Es ist schon verrückt, was uns auf unseren Reisen so wiederfährt, einiges nehmen wir mit viel Humor, anderes verärgert uns und manchmal kann man nur noch den Kopf schütteln. Aber gerade das macht doch das Reisen aus und zuhause haben wir dann auch viele lustige Geschichten zu erzählen. Genau nach diesen kuriosen Reiseanekdoten fragt Tim. Im Rahmen seiner Blogparade sucht er nach den absurdesten Reiseerlebnissen 2015. Und ich für meinen Teil musste da nicht lange überlegen.

Absurde Reiseerlebnisse sind zum Erzählen da!

Natürlich gehört es zum Reisen auch dazu, dass nicht alles so ist wie zuhause und dass auch ab und an unvorhersehbare, komische, verrückte und skurrile Situationen auf uns lauern. Von manchen Ländern erwarten wir das regelrecht, in einigen sind sie sogar gängige Klischees und wir wären geradezu enttäuscht, würden wir sie dort nicht entdecken. Sind es nun die japanischen Toiletten, die Sauna im finnischen Parlament, das ständige Kopfnicken der Chinesen oder der mies gelaunte Koch in Frankreich.

Kuriose Dinge gehören zum Reisen dazu – aber gilt das überall?
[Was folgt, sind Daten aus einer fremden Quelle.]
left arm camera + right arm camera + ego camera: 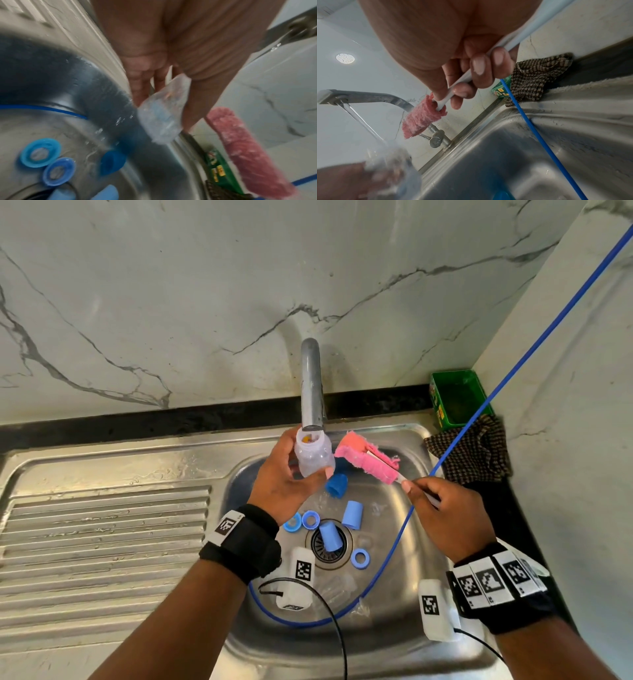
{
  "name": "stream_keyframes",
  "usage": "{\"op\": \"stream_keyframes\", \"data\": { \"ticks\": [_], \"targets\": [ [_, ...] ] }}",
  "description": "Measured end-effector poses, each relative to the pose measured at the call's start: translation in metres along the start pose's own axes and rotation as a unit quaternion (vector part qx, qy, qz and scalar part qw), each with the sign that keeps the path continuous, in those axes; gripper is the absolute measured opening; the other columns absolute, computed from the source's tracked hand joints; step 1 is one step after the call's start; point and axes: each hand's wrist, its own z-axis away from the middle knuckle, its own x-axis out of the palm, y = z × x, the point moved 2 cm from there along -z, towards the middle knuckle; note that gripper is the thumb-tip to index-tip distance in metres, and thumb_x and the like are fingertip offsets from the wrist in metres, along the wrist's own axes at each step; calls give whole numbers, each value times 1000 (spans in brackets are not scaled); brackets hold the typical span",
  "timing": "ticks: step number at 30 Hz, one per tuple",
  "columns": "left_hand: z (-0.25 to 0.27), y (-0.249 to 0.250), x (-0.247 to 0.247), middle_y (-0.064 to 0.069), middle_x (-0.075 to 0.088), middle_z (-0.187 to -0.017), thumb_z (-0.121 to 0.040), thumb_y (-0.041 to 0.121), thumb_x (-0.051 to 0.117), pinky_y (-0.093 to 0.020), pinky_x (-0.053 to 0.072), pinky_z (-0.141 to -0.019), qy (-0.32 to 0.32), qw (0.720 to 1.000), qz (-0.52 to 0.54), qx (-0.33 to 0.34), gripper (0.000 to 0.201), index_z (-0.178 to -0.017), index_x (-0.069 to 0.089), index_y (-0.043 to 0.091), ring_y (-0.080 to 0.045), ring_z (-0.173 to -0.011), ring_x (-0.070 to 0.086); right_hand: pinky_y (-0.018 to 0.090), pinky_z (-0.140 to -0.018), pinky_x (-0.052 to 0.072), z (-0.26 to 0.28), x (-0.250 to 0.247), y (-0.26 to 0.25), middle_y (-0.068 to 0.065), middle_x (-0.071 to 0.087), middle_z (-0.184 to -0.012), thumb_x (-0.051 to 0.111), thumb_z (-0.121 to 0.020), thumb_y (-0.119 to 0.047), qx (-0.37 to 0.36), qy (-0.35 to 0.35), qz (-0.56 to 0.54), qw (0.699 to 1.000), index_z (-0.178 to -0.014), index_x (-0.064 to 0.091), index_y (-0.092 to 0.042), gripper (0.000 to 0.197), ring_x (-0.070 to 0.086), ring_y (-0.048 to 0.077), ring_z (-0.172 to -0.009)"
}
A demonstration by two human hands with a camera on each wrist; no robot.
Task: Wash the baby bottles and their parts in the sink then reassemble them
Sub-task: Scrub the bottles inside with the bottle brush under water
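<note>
Head view: left hand point(286, 479) is gripping a clear baby bottle point(313, 455), mouth up right under the tap point(311, 385), over the far side of the sink point(404, 628). Right hand point(445, 513) is closing its grip round the white handle of a pink sponge brush point(364, 460), sponge end just right of the bottle, not inside. Blue caps and rings point(352, 514) are lying loose round the drain.

Left wrist view (blurry): fingers point(142, 86) are wrapping the bottle point(161, 113); the brush point(240, 142) is hanging to its right; blue parts point(40, 152) are sitting on the sink floor.

Right wrist view: fingers point(479, 70) are pinching the brush handle point(458, 88); water is running from the tap point(359, 97) into the bottle point(390, 159).

Step, as judged: filling or rinsing the bottle, washing stage, early on. Next move is calling for feeding the sponge straight into the narrow mouth (bottle held steady) and scrubbing.
</note>
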Motion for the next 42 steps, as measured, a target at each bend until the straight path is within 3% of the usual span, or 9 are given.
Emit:
{"op": "stream_keyframes", "data": {
  "ticks": [4,9,14,18,22,26,34,38,42],
  "targets": [
    [0,-21,3,1,65,-123,-75,29,87,-41,49,-106,-65,991,-93,-74,69,-133,52,18,-21,-114,63,25,-60,46,1,1,2,-13,64,-66,61,-93,-47,-3,0,-3,1000,-86,75,-21,30,62,7,-66],
    [2,9,-4,11,59,-115,-79,29,84,-6,47,-79,52,996,-70,36,64,-132,48,24,-5,-100,60,26,-62,49,1,-1,4,-12,67,-68,62,-93,-47,2,5,-15,1000,-87,75,-23,27,64,6,-69],
    [0,11,-3,5,62,-115,-77,33,86,-18,43,-87,-11,988,-154,0,63,-129,52,23,-17,-110,62,31,-65,53,2,0,2,-11,68,-69,60,-92,-50,3,1,-16,1000,-87,75,-24,31,65,6,-69],
    [0,17,-8,10,57,-113,-79,30,84,0,39,-73,61,990,-120,39,59,-124,45,31,-6,-99,56,33,-65,53,1,-1,2,-9,68,-70,61,-93,-49,8,7,-18,1000,-85,74,-23,30,65,10,-70],
    [2,20,-5,-1,64,-124,-80,33,84,-16,40,-88,-13,984,-178,1,62,-132,52,20,-16,-109,58,32,-65,49,2,-2,7,-12,65,-66,61,-93,-48,40,-2,-16,999,-83,72,-24,29,64,12,-71],
    [3,26,-5,13,57,-114,-81,34,82,-2,34,-79,57,987,-146,42,62,-133,50,23,-4,-102,51,31,-66,46,1,-6,8,-12,64,-66,63,-93,-46,51,6,-20,999,-82,71,-24,27,63,10,-71],
    [7,29,-8,10,58,-117,-82,32,81,-12,37,-86,74,986,-140,48,62,-135,51,23,-6,-104,51,35,-72,52,-3,-12,8,-7,69,-73,63,-93,-46,68,16,-26,997,-86,74,-22,27,65,17,-76],
    [9,25,-4,-2,65,-121,-81,33,82,-19,38,-87,-26,977,-211,-10,60,-132,55,20,-15,-105,58,37,-76,53,-3,-12,9,-5,71,-76,63,-94,-45,76,17,-28,997,-88,75,-21,27,65,19,-79],
    [9,24,-6,13,60,-108,-82,29,82,0,36,-79,71,985,-154,44,52,-125,53,27,-1,-94,53,35,-73,51,-4,-11,9,-7,70,-75,63,-94,-46,79,20,-30,996,-86,74,-22,27,64,17,-77]
  ]
}}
Je weiter das Reiseziel entfernt ist, desto außergewöhnlicher und absurder die Erlebnisse – könnte man meinen. Im Umkehrschluss hieße das, dass es in nähergelegenen Ländern oder gar in unseren Nachbarländern kaum noch Überraschungen für uns gibt. Gerade Dänemark erscheint uns auf den ersten Blick sehr ähnlich, ruhig, sicher und vorhersehbar – mit anderen Worten: harmlos.
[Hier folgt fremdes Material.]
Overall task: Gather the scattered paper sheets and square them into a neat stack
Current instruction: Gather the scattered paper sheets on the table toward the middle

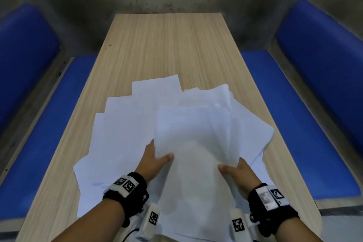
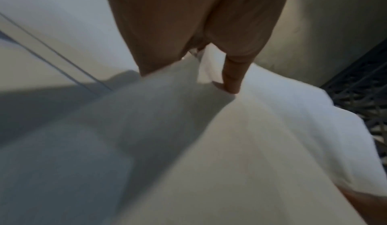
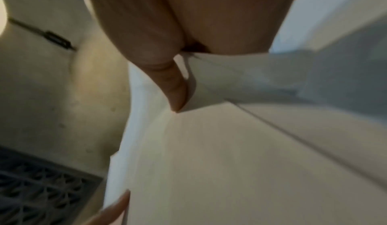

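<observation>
While the head view alone shows the fanned paper sheets on the wooden table, wrist views show thumbs pinching: left hand and right hand grasp the lifted top sheets by their side edges.

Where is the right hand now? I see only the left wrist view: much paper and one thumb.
Observer: The right hand grips the right edge of the same bundle, thumb on top.
Operator: Is every sheet in this bundle?
Observer: No, loose sheets lie fanned on the table, left of the left hand.
Operator: Is the bundle square?
Observer: No, its far corners fan out.
</observation>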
Falsch gedacht. So geschehen im Sommer 2015.

Ein Reiseziel bei dem nichts schiefgehen kann, bitte!

Seit unser Töchterlein auf der Welt ist, hatte sich unser Reiseverhalten grundlegend geändert. Selbst aus unserer lange geplanten Indienreise wurde (vorerst) nichts, die Reisekasse wurde zur Babykasse. Doch letztes Jahr wagten wir endlich unsere erste längere Reise zu dritt. Asien kam natürlich erstmal nicht in Frage. Das Muttertier in mir schlug sofort Alarm. Ich suchte nach einem Ziel, dass unseren neuen Ansprüchen gerecht werden sollte: Ruhe, Sicherheit, Kinderfreundlichkeit, Sonnenschein, Meer und mit dem Auto zu erreichen. Die Wahl fiel auf Dänemark (da wäre ich zu Studienzeiten im Traum nicht hingefahren). Etwa 10 Stunden Fahrtzeit trennten uns von unserem Reiseziel. Gedauert hat es am Ende 13 Stunden – und das nur wegen der letzten 10 Kilometer…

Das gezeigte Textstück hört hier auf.